Lines below starting with the line with "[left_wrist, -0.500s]" and going on through the line with "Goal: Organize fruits" must be output exactly; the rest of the records must be left out.

START Study material

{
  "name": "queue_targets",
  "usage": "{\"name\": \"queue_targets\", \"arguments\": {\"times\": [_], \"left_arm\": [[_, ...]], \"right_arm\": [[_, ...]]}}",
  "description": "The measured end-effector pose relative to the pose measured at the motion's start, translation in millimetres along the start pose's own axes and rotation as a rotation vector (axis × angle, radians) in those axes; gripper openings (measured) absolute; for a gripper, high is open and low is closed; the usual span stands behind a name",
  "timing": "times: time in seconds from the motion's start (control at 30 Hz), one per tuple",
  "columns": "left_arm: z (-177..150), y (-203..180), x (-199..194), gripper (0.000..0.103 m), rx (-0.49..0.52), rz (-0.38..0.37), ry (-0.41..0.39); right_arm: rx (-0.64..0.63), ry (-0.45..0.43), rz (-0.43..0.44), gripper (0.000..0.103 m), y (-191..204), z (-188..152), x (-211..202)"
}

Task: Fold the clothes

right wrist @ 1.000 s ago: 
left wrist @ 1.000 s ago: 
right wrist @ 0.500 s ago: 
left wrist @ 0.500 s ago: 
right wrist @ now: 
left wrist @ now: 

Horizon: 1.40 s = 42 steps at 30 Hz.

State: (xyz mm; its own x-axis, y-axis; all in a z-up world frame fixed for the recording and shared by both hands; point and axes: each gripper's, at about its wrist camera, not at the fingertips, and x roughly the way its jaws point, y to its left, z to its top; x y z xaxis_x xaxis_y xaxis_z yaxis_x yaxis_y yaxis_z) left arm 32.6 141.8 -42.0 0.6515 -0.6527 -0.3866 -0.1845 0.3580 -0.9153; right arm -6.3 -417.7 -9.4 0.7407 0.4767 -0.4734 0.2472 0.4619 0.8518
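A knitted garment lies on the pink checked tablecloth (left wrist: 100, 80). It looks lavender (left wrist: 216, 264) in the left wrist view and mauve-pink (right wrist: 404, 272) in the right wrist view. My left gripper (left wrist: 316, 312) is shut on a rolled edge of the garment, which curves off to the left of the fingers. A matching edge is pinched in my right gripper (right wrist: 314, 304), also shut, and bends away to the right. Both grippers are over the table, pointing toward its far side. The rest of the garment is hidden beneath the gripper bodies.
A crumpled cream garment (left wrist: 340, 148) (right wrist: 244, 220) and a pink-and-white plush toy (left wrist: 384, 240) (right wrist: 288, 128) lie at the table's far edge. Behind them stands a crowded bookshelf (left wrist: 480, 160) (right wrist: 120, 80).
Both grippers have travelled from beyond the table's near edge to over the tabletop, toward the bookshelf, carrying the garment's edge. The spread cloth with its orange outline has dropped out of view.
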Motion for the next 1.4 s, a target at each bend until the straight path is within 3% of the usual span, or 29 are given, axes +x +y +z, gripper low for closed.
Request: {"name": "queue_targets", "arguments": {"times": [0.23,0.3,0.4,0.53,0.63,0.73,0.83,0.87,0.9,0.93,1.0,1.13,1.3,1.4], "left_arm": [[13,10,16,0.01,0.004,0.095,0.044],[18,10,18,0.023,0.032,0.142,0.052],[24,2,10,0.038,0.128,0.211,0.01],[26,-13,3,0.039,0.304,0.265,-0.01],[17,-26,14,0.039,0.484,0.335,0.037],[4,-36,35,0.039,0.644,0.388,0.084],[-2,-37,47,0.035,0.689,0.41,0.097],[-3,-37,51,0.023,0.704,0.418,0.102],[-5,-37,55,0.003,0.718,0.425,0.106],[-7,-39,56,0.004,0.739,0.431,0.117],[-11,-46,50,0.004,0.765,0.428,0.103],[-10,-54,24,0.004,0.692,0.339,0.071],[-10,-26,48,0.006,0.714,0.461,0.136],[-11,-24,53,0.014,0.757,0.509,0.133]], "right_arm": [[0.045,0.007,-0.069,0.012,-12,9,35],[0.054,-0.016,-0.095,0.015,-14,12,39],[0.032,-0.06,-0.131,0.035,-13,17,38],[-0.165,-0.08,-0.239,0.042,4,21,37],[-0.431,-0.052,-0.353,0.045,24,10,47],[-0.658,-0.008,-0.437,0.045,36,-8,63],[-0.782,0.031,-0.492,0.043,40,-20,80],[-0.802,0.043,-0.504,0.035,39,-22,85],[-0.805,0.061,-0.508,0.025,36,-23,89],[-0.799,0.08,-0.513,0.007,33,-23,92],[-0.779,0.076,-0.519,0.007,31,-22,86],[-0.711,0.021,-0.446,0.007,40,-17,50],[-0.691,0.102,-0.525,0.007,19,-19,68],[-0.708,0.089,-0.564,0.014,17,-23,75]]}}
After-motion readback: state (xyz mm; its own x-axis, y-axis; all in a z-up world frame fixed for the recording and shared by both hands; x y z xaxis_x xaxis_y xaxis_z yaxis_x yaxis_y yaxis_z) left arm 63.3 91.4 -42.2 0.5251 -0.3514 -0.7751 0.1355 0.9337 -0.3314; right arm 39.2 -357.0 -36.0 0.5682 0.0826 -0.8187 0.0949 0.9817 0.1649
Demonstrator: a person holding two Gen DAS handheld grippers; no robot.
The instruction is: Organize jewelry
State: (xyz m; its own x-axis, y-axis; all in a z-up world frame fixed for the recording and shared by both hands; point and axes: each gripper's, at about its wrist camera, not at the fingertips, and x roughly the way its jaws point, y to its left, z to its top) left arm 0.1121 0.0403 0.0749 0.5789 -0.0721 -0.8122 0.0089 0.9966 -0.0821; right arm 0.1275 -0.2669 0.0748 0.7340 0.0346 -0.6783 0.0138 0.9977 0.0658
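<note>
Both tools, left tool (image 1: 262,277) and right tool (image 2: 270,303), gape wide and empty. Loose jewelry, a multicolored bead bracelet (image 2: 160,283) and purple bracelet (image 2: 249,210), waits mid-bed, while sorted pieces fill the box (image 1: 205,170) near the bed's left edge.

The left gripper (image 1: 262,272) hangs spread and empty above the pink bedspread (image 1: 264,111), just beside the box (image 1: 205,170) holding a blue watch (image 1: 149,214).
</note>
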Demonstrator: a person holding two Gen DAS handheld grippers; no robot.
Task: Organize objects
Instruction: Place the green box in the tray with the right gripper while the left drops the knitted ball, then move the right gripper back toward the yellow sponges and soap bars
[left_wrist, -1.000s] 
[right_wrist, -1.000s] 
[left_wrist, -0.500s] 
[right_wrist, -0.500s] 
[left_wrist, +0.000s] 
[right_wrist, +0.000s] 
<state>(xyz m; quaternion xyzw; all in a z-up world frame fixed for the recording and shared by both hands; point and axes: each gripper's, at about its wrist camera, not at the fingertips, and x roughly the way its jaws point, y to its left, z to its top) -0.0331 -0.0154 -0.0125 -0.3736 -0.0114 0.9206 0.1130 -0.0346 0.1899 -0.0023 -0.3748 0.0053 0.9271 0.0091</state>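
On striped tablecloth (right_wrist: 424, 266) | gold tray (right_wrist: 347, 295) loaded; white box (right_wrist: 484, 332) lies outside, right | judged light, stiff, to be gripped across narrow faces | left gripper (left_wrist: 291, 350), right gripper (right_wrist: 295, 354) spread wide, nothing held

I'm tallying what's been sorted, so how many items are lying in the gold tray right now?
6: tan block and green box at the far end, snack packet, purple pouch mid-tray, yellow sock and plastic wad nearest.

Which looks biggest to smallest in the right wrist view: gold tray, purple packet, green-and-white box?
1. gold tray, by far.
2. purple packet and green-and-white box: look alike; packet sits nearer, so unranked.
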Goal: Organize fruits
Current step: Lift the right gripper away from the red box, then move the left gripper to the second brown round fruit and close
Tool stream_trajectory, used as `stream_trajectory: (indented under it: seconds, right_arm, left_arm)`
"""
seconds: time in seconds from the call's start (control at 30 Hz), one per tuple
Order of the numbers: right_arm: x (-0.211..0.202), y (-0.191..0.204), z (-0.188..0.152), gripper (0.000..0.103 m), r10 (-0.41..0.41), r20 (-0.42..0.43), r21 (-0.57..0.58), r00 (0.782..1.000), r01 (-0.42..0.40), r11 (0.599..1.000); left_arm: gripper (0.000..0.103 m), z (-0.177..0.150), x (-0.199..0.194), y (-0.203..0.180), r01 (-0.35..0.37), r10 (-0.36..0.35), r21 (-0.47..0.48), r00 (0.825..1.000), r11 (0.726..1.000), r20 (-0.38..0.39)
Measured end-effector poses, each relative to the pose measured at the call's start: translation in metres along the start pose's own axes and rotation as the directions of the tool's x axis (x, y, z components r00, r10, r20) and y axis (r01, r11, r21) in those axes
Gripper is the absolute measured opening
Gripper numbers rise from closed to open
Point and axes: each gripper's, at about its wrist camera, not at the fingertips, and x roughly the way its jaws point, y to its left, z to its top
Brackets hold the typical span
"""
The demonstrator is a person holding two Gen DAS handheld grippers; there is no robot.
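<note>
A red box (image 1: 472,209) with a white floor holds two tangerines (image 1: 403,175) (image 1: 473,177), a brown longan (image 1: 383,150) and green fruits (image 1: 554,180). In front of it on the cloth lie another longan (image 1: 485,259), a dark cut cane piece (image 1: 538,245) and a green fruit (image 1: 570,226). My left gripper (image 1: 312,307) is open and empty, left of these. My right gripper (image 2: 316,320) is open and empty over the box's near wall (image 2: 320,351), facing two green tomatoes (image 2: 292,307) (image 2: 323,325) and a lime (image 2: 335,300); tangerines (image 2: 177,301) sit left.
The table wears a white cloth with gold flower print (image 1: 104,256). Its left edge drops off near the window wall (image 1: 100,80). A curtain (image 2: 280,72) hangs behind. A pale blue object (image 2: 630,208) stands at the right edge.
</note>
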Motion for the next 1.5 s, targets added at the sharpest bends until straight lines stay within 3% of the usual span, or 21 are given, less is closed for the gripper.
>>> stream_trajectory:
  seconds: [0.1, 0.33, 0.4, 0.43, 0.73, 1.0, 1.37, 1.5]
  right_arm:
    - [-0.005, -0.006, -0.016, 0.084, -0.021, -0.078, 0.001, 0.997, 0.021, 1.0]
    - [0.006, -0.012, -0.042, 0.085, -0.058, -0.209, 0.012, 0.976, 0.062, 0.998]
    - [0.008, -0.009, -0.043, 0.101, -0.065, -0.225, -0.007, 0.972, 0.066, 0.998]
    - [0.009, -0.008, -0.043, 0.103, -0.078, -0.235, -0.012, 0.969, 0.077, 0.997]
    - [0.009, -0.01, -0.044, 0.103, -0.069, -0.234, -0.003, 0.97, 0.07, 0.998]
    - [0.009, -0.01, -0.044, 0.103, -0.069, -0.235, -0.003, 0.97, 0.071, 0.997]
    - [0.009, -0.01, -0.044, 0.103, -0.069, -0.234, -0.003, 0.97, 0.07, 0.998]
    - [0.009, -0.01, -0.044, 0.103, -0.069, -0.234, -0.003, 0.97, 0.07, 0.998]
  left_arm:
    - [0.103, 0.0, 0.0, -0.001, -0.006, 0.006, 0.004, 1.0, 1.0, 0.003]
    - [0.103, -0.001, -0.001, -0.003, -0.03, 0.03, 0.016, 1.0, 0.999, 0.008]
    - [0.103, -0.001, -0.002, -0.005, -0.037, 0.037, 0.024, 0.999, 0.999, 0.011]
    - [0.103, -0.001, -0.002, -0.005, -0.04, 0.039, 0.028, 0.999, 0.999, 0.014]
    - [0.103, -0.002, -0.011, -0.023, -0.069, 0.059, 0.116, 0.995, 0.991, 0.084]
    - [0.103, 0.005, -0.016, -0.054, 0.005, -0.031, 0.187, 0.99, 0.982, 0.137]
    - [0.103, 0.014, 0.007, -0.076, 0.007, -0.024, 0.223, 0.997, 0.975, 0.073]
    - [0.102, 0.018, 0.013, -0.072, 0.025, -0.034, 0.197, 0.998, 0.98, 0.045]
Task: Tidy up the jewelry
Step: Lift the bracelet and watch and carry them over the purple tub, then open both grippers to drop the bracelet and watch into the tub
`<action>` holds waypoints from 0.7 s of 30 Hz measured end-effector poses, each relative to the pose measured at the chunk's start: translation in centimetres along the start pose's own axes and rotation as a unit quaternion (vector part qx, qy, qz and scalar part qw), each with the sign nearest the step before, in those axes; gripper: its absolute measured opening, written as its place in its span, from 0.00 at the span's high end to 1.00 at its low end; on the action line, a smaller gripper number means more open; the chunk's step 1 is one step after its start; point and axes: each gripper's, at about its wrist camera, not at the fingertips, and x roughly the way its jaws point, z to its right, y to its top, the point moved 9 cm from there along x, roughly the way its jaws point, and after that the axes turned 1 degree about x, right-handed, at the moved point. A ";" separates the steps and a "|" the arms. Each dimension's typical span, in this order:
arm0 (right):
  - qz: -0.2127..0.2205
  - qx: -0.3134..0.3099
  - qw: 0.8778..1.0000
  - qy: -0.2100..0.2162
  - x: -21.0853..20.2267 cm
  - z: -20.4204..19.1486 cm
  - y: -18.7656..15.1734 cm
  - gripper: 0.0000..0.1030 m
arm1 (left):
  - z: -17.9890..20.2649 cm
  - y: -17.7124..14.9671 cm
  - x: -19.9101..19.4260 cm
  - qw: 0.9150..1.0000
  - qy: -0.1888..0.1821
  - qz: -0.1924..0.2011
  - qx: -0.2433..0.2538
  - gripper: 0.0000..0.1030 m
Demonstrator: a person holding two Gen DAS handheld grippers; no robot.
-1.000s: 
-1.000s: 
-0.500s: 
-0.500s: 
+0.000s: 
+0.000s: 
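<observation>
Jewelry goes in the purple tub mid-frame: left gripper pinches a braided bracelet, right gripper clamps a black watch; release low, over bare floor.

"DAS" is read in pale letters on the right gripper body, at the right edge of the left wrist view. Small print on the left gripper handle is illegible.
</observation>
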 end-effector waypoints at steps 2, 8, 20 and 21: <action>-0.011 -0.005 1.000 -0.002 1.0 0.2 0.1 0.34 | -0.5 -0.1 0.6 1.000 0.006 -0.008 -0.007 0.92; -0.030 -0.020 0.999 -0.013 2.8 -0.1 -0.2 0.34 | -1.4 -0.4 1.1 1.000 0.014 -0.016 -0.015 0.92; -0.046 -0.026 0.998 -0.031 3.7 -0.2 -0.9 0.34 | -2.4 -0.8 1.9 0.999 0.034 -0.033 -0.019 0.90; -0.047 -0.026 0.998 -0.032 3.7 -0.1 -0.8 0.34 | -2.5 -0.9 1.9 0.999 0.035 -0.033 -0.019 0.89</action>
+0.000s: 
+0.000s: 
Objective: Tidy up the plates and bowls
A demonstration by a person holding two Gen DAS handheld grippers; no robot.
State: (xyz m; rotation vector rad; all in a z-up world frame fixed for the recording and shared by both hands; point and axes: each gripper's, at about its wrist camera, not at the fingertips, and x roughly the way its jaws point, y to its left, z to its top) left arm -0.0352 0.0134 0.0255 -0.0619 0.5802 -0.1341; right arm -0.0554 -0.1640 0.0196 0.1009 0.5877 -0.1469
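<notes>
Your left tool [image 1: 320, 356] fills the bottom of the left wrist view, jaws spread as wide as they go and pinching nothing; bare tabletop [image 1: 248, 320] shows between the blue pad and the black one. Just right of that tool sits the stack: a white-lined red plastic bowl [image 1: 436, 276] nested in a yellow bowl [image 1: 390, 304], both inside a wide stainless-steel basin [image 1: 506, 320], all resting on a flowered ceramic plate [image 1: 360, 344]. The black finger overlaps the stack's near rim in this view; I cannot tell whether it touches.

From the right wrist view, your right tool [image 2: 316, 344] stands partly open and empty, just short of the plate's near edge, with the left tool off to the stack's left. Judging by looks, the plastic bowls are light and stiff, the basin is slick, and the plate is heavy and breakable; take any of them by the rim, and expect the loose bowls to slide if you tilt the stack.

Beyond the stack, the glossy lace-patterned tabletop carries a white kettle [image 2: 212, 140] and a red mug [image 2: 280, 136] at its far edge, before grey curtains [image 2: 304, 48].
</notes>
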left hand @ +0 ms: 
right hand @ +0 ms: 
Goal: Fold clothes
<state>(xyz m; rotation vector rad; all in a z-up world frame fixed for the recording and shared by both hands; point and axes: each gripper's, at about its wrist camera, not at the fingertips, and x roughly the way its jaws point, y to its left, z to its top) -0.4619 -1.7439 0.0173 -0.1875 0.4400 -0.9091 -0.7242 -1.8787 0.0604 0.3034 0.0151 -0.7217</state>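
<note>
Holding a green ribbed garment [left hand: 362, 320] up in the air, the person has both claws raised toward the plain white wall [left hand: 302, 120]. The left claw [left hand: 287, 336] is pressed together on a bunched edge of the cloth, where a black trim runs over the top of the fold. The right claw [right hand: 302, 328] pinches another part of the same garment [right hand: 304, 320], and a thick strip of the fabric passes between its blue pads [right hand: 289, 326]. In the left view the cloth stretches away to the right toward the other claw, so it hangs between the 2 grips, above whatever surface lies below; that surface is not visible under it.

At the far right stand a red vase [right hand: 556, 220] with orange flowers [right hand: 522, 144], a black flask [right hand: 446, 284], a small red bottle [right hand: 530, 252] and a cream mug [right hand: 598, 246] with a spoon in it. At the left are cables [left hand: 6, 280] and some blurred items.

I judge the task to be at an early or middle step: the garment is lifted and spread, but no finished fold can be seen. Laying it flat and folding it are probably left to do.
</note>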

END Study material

**Response area**
[left_wrist, -0.500s] 
[right_wrist, -0.500s] 
[left_wrist, +0.000s] 
[right_wrist, +0.000s] 
<state>(xyz m; quaternion xyzw; all in a z-up world frame fixed for the recording and shared by both hands; point and axes: each gripper's, at about its wrist camera, not at the fingertips, and x roughly the way its jaws point, y to its left, z to its top) -0.0331 -0.0154 -0.0125 -0.3736 -0.0114 0.9206 0.1130 -0.0346 0.1899 -0.0023 -0.3748 0.0053 0.9271 0.0091</state>
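On striped tablecloth (right_wrist: 424, 266) | gold tray (right_wrist: 347, 295) loaded; white box (right_wrist: 484, 332) lies outside, right | judged light, stiff, to be gripped across narrow faces | left gripper (left_wrist: 291, 350), right gripper (right_wrist: 295, 354) spread wide, nothing held

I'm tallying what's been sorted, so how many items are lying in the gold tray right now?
6: tan block and green box at the far end, snack packet, purple pouch mid-tray, yellow sock and plastic wad nearest.

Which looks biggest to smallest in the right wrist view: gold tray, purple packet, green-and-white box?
1. gold tray, by far.
2. purple packet and green-and-white box: look alike; packet sits nearer, so unranked.
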Goal: Organize fruits

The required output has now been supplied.